INFORMATION SUPPLIED section start

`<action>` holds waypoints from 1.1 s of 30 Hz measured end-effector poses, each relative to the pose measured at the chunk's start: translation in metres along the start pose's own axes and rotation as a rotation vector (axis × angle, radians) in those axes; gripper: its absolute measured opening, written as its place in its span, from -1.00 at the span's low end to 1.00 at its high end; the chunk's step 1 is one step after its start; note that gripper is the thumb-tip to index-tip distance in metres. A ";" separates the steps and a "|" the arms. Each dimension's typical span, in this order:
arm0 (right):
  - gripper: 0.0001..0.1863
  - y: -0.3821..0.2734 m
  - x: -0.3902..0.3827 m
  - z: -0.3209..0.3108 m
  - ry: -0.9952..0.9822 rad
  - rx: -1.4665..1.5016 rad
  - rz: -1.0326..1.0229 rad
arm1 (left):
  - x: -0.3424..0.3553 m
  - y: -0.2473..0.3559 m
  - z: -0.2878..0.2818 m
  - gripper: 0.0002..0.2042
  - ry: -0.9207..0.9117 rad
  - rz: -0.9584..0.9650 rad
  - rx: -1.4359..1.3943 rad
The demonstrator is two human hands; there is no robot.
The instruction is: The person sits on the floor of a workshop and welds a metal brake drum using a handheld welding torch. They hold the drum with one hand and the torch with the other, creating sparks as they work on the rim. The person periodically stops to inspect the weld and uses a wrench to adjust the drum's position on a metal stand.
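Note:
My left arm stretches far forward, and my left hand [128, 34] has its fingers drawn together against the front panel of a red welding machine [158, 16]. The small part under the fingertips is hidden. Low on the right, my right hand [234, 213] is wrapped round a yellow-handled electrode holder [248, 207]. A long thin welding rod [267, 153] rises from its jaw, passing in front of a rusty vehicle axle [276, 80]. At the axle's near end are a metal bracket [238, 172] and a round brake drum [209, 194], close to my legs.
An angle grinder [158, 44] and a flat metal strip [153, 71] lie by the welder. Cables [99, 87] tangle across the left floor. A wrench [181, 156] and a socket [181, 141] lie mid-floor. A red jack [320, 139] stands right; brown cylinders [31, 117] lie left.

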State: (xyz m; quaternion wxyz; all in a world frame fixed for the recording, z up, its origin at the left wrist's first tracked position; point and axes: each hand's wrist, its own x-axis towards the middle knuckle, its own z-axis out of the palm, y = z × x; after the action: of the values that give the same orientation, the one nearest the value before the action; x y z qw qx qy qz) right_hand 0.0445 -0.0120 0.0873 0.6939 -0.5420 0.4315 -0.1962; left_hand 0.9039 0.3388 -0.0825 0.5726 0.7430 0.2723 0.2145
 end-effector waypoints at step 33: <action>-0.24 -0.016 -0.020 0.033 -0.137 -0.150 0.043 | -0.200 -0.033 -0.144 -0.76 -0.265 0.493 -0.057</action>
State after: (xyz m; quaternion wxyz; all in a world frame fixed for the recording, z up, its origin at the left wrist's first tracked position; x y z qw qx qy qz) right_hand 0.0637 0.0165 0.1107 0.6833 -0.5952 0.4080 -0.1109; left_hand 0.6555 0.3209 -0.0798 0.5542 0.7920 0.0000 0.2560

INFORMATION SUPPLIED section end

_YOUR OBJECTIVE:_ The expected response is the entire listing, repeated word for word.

_SOLUTION TO THIS PROBLEM:_
`<action>` holds waypoints from 1.1 s of 30 Hz measured end-effector poses, each relative to the pose measured at the chunk's start: translation in metres along the start pose's own axes and rotation as a rotation vector (axis × angle, radians) in those axes; gripper: its absolute measured opening, written as its place in its span, from -1.00 at the span's low end to 1.00 at its high end; the chunk's step 1 is one step after its start; note that gripper is the thumb-tip to index-tip distance in metres. A ";" separates the steps and a "|" the arms. Each dimension's typical span, in this order:
arm0 (right):
  - gripper: 0.0001..0.1863
  - y: -0.3821..0.2734 m
  - x: -0.3902..0.3827 m
  - z: -0.3209..0.3108 m
  - ry: -0.9952..0.9822 rad
  - rx: -1.4665..1.5016 rad
  - rz: -1.0326..1.0229 rad
arm1 (left):
  - x: -0.3424..0.3553 m
  - y: -0.2473..0.3559 m
  - z: -0.2878..0.2818 m
  - gripper: 0.0002..0.2042
  - ry: -0.9207..0.9117 rad
  - rz: -0.9584..0.9650 rad
  - rx: -1.4359..1.3943 rad
The demonstrator is two human hands; there is no robot.
The instruction is: The person sits on the floor of a workshop and welds a metal brake drum using a handheld welding torch. They hold the drum with one hand and the torch with the other, creating sparks as they work on the rim. The person periodically stops to inspect the weld and uses a wrench to adjust the drum's position on a metal stand.
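Note:
My left arm stretches far forward, and my left hand [128, 34] has its fingers drawn together against the front panel of a red welding machine [158, 16]. The small part under the fingertips is hidden. Low on the right, my right hand [234, 213] is wrapped round a yellow-handled electrode holder [248, 207]. A long thin welding rod [267, 153] rises from its jaw, passing in front of a rusty vehicle axle [276, 80]. At the axle's near end are a metal bracket [238, 172] and a round brake drum [209, 194], close to my legs.
An angle grinder [158, 44] and a flat metal strip [153, 71] lie by the welder. Cables [99, 87] tangle across the left floor. A wrench [181, 156] and a socket [181, 141] lie mid-floor. A red jack [320, 139] stands right; brown cylinders [31, 117] lie left.
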
State: (xyz m; quaternion wxyz; all in a world frame fixed for the recording, z up, its origin at the left wrist's first tracked position; point and axes: each hand's wrist, its own x-axis towards the middle knuckle, its own z-axis out of the palm, y = z × x; after the action: of the values that give the same orientation, the one nearest the value before the action; x y z qw qx qy qz) right_hand 0.0445 -0.0120 0.0873 0.6939 -0.5420 0.4315 -0.1962; left_hand 0.9039 0.3388 -0.0825 0.5726 0.7430 0.2723 0.2145
 end-effector waypoints at step 33: <action>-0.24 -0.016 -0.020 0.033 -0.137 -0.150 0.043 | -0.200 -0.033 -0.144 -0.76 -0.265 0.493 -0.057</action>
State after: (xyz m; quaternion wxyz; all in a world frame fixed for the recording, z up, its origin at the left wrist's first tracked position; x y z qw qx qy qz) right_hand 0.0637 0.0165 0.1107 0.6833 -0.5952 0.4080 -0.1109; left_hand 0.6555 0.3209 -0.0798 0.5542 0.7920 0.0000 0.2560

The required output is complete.